• WHAT IS BEING ASKED: Pull out every line below holding the word "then".

** COLLECTED DATA follows **

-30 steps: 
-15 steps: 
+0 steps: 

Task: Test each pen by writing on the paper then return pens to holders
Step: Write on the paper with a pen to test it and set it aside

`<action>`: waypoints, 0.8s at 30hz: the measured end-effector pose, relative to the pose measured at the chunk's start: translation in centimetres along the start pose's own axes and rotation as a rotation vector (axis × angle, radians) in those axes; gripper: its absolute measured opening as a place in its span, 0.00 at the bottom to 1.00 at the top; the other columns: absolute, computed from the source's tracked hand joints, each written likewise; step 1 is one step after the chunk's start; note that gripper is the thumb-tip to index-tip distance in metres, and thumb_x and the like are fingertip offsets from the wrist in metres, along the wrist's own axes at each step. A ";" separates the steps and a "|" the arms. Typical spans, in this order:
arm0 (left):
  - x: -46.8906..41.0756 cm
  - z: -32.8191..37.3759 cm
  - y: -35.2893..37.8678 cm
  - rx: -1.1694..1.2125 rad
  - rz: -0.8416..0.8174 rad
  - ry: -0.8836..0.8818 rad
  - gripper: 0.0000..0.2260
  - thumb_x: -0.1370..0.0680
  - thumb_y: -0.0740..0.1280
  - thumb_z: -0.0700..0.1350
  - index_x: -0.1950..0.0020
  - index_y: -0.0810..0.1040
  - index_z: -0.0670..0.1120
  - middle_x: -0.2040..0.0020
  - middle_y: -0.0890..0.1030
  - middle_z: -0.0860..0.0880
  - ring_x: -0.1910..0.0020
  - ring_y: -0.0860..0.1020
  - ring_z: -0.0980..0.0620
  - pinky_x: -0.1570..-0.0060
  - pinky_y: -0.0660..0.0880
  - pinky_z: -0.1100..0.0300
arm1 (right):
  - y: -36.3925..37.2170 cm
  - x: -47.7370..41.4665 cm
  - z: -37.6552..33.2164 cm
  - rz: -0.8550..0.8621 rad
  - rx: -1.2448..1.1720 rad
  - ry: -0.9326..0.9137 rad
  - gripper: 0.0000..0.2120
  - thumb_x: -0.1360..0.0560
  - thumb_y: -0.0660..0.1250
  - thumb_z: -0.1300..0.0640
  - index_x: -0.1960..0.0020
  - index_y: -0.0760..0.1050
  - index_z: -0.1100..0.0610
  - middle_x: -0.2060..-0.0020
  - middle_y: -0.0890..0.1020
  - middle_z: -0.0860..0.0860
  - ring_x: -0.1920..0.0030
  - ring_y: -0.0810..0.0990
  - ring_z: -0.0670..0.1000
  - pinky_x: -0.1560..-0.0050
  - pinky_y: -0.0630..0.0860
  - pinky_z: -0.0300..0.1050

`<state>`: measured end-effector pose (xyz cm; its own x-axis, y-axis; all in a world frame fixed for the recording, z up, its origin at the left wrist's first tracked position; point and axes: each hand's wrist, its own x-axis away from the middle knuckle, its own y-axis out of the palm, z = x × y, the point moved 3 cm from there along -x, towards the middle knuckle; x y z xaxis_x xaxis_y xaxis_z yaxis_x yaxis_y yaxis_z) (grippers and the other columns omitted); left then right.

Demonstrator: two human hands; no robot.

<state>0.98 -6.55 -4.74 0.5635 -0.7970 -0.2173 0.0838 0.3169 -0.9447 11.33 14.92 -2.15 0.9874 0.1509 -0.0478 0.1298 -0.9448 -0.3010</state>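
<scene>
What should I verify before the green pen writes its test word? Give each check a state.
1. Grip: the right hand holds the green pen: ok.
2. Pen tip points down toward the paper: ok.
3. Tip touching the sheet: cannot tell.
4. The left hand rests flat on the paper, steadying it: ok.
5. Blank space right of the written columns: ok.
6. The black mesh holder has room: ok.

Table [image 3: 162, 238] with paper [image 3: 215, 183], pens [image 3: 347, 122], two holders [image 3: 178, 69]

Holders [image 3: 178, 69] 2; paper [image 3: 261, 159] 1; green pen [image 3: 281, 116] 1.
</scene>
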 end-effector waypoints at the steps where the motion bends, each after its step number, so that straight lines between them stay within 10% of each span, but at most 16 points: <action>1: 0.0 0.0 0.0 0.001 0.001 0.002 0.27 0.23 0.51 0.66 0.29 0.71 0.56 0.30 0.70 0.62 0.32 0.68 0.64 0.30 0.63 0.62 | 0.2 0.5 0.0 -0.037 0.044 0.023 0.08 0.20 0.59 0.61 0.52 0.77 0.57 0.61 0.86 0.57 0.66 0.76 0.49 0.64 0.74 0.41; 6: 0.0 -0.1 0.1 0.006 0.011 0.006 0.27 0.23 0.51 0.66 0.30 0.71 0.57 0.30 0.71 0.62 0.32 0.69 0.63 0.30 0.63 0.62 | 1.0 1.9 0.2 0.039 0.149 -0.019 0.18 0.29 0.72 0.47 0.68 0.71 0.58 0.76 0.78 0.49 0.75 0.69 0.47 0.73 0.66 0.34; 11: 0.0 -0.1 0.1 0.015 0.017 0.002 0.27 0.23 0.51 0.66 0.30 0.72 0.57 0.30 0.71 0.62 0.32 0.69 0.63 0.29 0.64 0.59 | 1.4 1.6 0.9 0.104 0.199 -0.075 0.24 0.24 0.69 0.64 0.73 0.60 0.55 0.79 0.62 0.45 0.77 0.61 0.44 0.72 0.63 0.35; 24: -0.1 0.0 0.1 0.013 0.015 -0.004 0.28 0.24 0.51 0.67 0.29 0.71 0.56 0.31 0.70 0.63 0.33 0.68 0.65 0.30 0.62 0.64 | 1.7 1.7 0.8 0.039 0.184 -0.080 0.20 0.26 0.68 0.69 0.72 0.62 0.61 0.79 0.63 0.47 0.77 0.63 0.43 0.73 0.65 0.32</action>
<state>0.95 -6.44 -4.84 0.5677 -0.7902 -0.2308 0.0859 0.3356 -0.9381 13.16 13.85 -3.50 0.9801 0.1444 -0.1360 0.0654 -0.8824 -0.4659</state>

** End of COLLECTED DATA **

• THE ANSWER:
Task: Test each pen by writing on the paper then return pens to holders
`<state>`: measured end-effector pose (xyz cm; its own x-axis, y-axis; all in a world frame fixed for the recording, z up, its origin at the left wrist's first tracked position; point and axes: each hand's wrist, its own x-axis away from the middle knuckle, its own y-axis out of the palm, z = x × y, the point moved 3 cm from there along -x, towards the middle knuckle; x y z xaxis_x xaxis_y xaxis_z yaxis_x yaxis_y yaxis_z) (grippers and the other columns omitted); left then right.

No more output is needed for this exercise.